These expectations also are subject to the risks and uncertainties identified below.

Additional Financial Information

This press release, the fourth quarter 2013 financial supplement and financial review slides are posted on the company's website at http://investors.symetra.com. Investors are encouraged to review all of these materials.

Management to Review Results and Outlook on Conference Call and Webcast

Symetra’s senior management team will discuss the company’s fourth quarter 2013 performance and outlook for 2014 with investors and analysts on Friday, Jan. 31, 2014 at 10 a.m., Eastern Time (7 a.m., Pacific Time). To listen by phone, dial 1-888-713-4211. For international callers, dial 617-213-4864. The passcode is 91310206. Participants are encouraged to pre-register for the call at www.symetra.com/earnings. Pre-registrants will be issued a PIN to use when dialing into the live call, which will provide quick access to the conference by bypassing the operator.

To listen to a live webcast of the conference call, go to http://investors.symetra.com. Listeners should go to the website at least 15 minutes before the call and test the compatibility of their computer. Links will be available to download any necessary audio software.

A replay of the call can be accessed by phone at approximately 1 p.m., Eastern Time (10 a.m., Pacific Time) on Jan. 31, 2014 by dialing 1-888-286-8010. For international callers, dial 617-801-6888. The passcode is 84452970. The replay will be available by phone until Feb. 7, 2014. To access a replay of the conference call over the Internet, visit http://investors.symetra.com.

Use of Non-GAAP Measures

1 Symetra uses both U.S. generally accepted accounting principles (GAAP) and non-GAAP financial measures to track the performance of its operations and financial condition. A reconciliation between each non-GAAP measure found in this presentation and the comparable GAAP measure can be found in the Financial Supplement accompanying this press release. The supplement is available for download on the Company’s website at www.symetra.com on the Investor Relations page, under Financial Information, Quarterly Financial Results (quarterly earnings releases and financial supplements), and under SEC filings (Forms 10-K and 10-Q).

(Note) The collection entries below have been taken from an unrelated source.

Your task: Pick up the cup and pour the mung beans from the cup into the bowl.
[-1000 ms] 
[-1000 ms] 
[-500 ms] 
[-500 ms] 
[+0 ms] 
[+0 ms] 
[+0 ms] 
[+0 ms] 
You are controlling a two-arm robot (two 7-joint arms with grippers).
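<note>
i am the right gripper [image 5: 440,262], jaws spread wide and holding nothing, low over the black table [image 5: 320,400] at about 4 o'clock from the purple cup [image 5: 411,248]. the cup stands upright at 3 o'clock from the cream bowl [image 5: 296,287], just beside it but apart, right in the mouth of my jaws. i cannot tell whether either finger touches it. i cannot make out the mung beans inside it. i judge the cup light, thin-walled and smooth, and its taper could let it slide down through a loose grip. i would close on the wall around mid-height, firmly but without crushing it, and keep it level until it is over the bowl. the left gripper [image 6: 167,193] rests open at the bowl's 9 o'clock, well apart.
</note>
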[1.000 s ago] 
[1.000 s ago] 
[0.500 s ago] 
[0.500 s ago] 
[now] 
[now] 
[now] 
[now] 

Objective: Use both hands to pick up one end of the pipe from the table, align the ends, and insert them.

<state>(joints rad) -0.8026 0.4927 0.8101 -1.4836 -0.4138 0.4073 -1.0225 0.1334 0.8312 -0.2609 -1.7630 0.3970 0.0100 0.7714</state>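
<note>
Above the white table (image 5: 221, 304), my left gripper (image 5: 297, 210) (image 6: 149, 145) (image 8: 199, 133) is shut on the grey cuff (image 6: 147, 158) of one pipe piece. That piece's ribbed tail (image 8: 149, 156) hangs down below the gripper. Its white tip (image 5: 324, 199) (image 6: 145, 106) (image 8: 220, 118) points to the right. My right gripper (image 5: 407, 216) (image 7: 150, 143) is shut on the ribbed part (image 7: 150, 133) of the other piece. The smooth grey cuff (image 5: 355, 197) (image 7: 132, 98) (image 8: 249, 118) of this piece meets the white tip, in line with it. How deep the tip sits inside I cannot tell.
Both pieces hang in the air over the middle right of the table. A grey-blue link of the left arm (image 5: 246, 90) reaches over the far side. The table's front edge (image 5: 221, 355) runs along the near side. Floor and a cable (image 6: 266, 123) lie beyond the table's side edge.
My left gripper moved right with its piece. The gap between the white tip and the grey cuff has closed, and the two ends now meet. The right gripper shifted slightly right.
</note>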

This press release references the following non-GAAP financial measures:

  • Adjusted operating income is defined by the company as net income, excluding after-tax net realized investment gains (losses) that are not reflective of the performance of the company’s insurance operations. The company excludes gains (losses) associated with the following: investment sales or disposal, other-than-temporary investment impairments, changes in the fair value of mark-to-market investments and derivative investments (except for certain S&P 500 options), and changes in the fair value of embedded derivatives related to our fixed indexed annuity product.
  • Adjusted operating income per diluted share is defined as adjusted operating income divided by diluted common shares outstanding.
  • Pretax adjusted operating income is defined as adjusted operating income on a pretax basis. It also represents the cumulative total of segment pretax adjusted operating income, which at the segment level is a GAAP measure.
  • Adjusted book value is defined as stockholders’ equity, less accumulated other comprehensive income (loss), or AOCI.
  • Adjusted book value per share is calculated as adjusted book value, divided by the sum of outstanding common shares.
  • Operating return on average equity is defined as adjusted operating income for the most recent four quarters, divided by average ending adjusted book value for the most recent five quarters.

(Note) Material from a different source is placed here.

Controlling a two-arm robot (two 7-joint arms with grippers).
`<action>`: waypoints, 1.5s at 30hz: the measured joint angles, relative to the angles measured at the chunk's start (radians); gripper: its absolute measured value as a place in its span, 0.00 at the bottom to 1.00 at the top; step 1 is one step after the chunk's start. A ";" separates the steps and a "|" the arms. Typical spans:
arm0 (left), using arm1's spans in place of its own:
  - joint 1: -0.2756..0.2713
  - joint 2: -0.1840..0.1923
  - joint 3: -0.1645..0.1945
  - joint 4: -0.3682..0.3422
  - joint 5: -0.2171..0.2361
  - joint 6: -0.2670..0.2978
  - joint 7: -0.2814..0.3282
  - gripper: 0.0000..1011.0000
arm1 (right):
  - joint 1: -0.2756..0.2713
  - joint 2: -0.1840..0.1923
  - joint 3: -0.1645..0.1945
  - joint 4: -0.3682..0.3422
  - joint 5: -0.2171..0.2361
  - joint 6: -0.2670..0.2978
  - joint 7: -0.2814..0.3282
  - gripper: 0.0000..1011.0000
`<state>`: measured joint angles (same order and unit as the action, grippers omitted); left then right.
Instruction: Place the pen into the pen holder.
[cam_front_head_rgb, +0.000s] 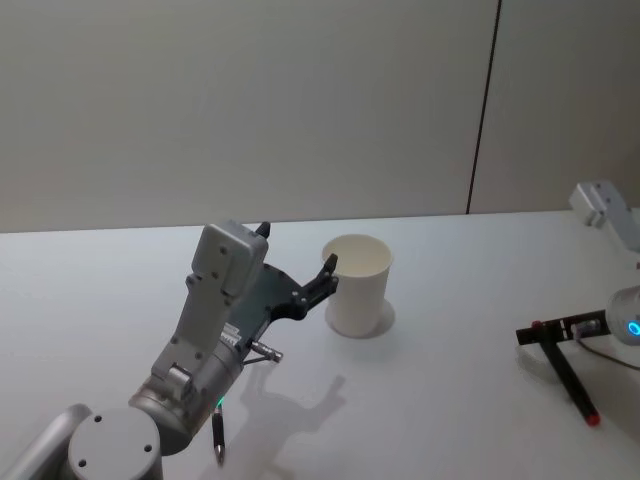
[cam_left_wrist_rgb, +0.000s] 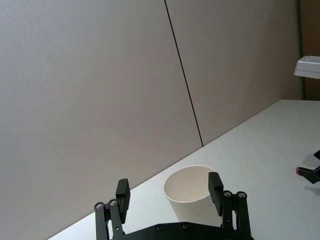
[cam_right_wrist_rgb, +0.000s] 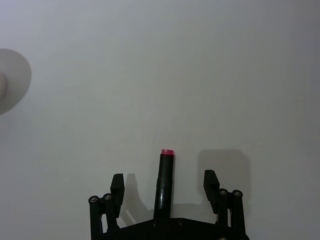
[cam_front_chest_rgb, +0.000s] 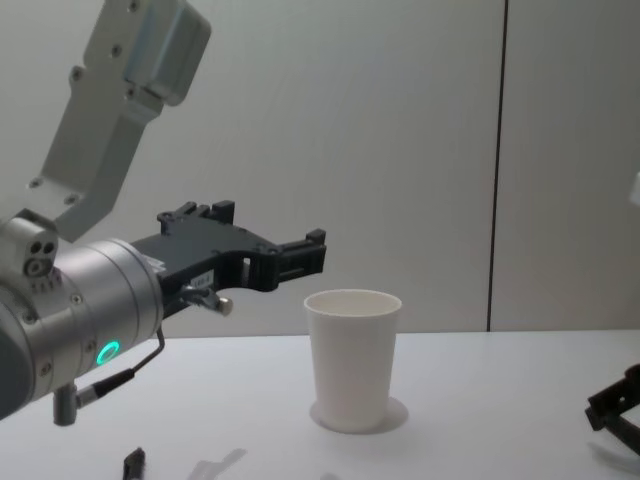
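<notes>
Nearest the head camera is the left arm, rising from the lower left corner. Its left gripper hangs with fingers spread wide and nothing between them, above rim height and just to the left of the pen holder, not touching it. The pen holder stands upright on the white table, mouth up. The pen lies flat on the table well to the right of it. It is black, with a pink end on the far side and a red tip on the near side. Its long axis runs near to far, the far end slanting left toward the pen holder. The right gripper straddles the pen's far part, fingers wide apart on either side and touching neither flank. Bare table lies between pen and pen holder. A second dark pen lies by the left arm's wrist, also running near to far
</notes>
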<state>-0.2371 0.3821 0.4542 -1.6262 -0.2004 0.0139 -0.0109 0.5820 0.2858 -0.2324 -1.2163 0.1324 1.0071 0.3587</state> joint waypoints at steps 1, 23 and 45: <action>0.000 0.000 0.000 0.000 0.000 0.000 0.000 0.99 | 0.002 -0.001 -0.001 0.003 -0.001 -0.002 0.000 0.99; 0.000 0.000 0.000 0.000 0.000 0.000 0.000 0.99 | 0.025 -0.022 -0.018 0.059 -0.034 -0.024 -0.004 0.69; 0.000 0.000 0.000 0.000 0.000 0.000 0.000 0.99 | 0.019 -0.025 -0.019 0.062 -0.047 -0.025 -0.010 0.17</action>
<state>-0.2371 0.3821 0.4542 -1.6262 -0.2003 0.0139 -0.0109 0.6009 0.2606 -0.2511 -1.1548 0.0852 0.9822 0.3491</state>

Definition of Selected Financial Measures

2 The company reports selected financial measures, which are commonly used in the insurance industry. Such a measure is described here:

  • Unlocking — Each year in the third quarter, Symetra performs a comprehensive review of actuarial assumptions used for estimates of future gross profits underlying the amortization of deferred acquisition costs, deferred sales inducement assets and certain reserves related to life insurance products. Among other factors, these actuarial assumptions include future investment yields, interest spreads, mortality, expense and lapse assumptions. Changes to these actuarial expectations of future assumptions result in adjustments (“unlocking”) that increase or decrease the assets and liabilities amortized based on estimated gross profits. Symetra may have unlocking in other quarters based on information that warrants updating assumptions outside of the comprehensive review.

About Symetra

Symetra Financial Corporation (NYSE: SYA) is a diversified financial services company based in Bellevue, Wash. In business since 1957, Symetra provides employee benefits, annuities and life insurance through a national network of benefit consultants, financial institutions, and independent agents and advisors. For more information, visit www.symetra.com.

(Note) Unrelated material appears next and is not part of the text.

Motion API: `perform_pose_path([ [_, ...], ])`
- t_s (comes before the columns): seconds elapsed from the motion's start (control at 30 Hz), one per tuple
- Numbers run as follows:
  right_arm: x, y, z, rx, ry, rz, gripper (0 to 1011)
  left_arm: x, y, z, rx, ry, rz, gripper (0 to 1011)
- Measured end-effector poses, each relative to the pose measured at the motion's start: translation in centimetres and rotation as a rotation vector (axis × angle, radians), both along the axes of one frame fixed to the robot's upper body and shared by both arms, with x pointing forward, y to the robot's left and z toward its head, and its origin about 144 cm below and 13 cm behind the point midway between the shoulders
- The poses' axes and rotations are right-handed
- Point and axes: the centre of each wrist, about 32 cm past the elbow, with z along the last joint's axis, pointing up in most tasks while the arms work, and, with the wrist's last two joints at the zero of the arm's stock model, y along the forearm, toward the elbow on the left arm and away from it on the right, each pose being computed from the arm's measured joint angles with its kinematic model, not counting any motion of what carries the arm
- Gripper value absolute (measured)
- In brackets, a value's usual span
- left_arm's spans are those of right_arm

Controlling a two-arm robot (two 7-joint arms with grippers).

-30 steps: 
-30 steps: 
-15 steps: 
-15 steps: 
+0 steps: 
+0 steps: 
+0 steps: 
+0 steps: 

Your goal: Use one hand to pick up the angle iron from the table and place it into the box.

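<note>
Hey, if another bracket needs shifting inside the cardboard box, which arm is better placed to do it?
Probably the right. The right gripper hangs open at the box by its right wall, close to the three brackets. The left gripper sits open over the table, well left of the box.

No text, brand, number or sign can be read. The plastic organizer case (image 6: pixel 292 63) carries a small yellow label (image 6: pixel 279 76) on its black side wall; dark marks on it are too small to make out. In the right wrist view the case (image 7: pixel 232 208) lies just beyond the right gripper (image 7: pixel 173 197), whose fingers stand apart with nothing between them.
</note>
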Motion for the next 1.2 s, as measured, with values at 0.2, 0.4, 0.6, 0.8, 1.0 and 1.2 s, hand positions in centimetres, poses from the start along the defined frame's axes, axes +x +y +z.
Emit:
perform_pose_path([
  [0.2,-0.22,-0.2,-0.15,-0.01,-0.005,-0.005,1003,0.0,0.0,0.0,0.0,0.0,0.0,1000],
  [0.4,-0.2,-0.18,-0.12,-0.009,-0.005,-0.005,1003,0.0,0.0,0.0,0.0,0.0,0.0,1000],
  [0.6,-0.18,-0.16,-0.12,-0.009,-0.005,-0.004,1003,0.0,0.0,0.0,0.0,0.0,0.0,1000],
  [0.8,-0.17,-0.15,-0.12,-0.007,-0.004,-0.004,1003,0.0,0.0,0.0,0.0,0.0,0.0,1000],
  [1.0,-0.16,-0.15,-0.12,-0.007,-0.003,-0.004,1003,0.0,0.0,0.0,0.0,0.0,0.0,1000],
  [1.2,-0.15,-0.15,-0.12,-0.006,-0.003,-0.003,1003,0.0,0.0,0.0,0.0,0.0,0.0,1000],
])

Safe Harbor Statement under the Private Securities Litigation Reform Act of 1995

This press release may contain “forward-looking statements” within the meaning of Section 27A of the Securities Act of 1933 and Section 21E of the Securities Exchange Act of 1934. All statements, other than statements of current or historical facts, included or referenced in this release that address activities, events or developments that we expect or anticipate will or may occur in the future, are forward-looking statements. The words “may,” “will,” “believe,” “intend,” “plan,” “expect,” “anticipate,” “project,” “estimate,” “predict,” “potential” and similar expressions also are intended to identify forward-looking statements. These forward-looking statements may include, among others, statements with respect to Symetra's:

  • estimates or projections of revenues, net income (loss), net income (loss) per share, adjusted operating income (loss), adjusted operating income (loss) per share, market share or other financial forecasts, as well as statements describing factors and conditions that might affect those forecasts;
  • trends in operations, financial performance and financial condition;
  • financial and operating targets or plans;
  • business and growth strategy, including prospective products, services and distribution partners, including statements about management’s intentions regarding those strategies; and
  • initiatives such as our previously announced stock repurchase program that are intended or expected to have various impacts upon our financial condition, results of operations, and liquidity and capital resources.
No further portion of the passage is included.